Critical Interplay of Defect Engineering and Plasmonics in Hybrid Nanostructures for Ultrasensitive Photo-Enhanced Raman Spectroscopy

Abstract

Photoinduced enhanced Raman spectroscopy (PIERS) selectively amplifies the chemical enhancement mechanism of surface-enhanced Raman spectroscopy (SERS) by leveraging the electron dynamics across the metal-semiconductor junction upon light irradiation. Previous studies have demonstrated the critical role of oxygen vacancies in facilitating the PIERS mechanism, particularly in semiconductor substrates with pre-existing defect states. However, other pathways of electron transfer across the Schottky-type junction can also be triggered by light and the inherent plasmonic properties of the metal nanoparticles. In this work, we hypothesized that by synthesizing TiO2 nanomaterials with minimal intrinsic defects, the exact mechanism of electron dynamics can be elucidated.
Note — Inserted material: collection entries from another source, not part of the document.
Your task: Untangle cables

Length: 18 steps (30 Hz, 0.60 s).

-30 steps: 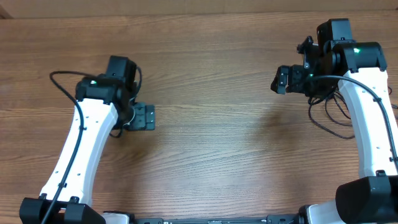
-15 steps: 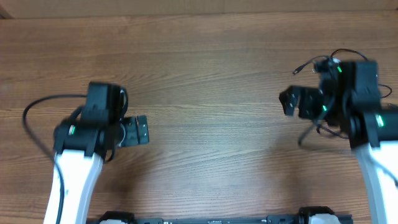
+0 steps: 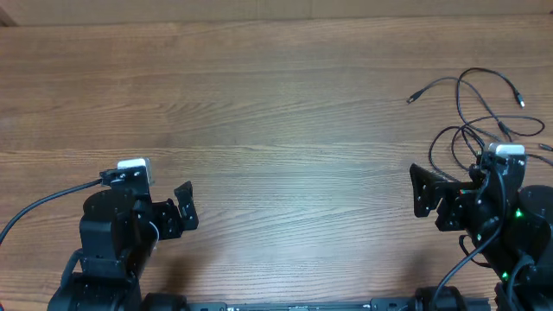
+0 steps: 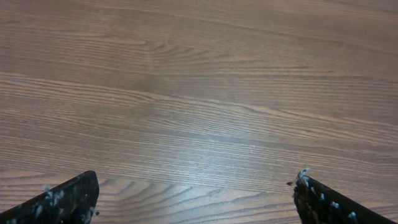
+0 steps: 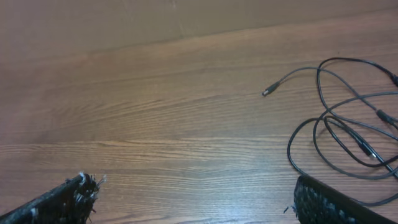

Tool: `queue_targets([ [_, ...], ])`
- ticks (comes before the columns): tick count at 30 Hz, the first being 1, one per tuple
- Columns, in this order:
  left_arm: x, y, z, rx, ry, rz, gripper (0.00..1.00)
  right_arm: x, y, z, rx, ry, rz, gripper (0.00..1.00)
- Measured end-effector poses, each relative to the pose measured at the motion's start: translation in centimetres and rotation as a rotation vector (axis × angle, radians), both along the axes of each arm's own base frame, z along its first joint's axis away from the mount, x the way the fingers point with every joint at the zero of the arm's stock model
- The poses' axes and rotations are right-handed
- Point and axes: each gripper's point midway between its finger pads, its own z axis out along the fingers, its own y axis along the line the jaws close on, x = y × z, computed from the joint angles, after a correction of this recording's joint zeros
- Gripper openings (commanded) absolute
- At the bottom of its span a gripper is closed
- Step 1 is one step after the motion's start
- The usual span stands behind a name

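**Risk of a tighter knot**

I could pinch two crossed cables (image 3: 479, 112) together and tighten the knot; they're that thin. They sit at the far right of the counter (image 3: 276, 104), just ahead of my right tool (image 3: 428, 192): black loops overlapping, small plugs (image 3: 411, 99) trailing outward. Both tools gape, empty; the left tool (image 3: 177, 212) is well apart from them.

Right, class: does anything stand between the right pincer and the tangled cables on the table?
Nothing visible does. The right pincer is open and empty, and only bare wooden table lies between it and the cables, which sprawl just ahead on its right side.
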Motion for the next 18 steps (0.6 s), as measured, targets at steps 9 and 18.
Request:
queue_targets([
  [9,0.0,0.0,-0.1,0.000,0.003,0.000,1.00,-0.1,-0.1,-0.8,-0.003,0.032,-0.003,1.00],
  [18,0.0,0.0,-0.2,0.001,0.008,0.000,1.00,-0.4,-0.1,-1.3,-0.005,0.054,-0.005,1.00],
])
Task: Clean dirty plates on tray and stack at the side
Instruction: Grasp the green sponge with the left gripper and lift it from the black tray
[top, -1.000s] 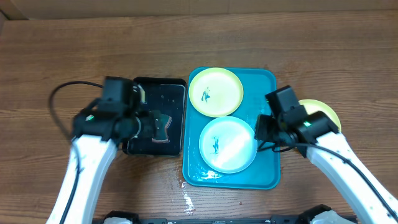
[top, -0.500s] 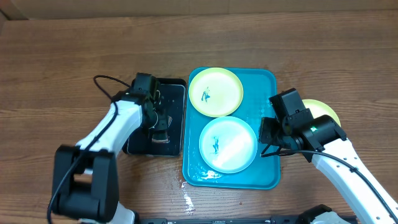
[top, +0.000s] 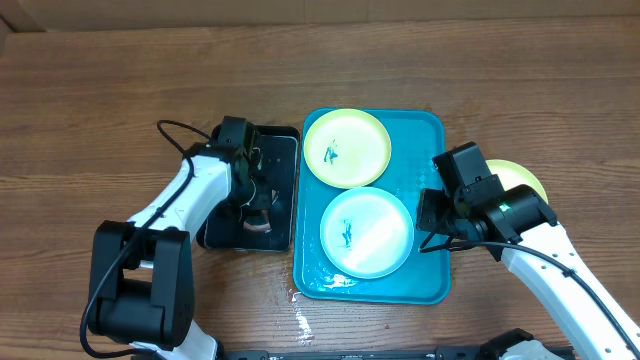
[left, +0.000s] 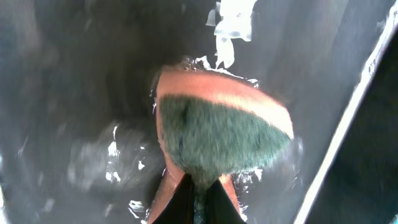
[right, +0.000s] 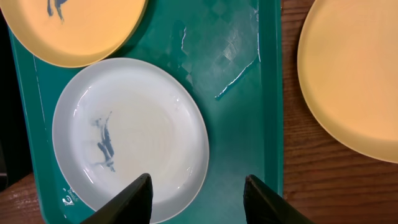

Specifically, we aim to determine whether the PIERS effect is a universal response of TiO2 to UV irradiation or whether it fundamentally requires the presence of intrinsic vacancy defects to facilitate charge transfer and surface enhancement. To validate this, we systematically investigated three distinct TiO₂ nanomaterial samples, where two samples exhibit intrinsic defect states and one nearly defect-free or buried defect states. The sol-gel technique resulted in the creation of intrinsic defect states, whereas an advanced ultrasonic spray pyrolysis technique (USP) was utilized to prepare nearly defect-free TiO₂ nanoparticles. Optical and electronic spectroscopic measurements revealed that only defect-rich TiO₂ nanomaterials effectively promote vibronic coupling at the metal-semiconductor interface, whereas the defect-free TiO₂ nanomaterial fails to support PIERS enhancement. These results underscore the fundamental role of pre-existing oxygen vacancies in optimizing TiO₂-based PIERS nanomaterials and provide valuable insights into defect engineering strategies for advanced Raman spectroscopy-based sensing applications.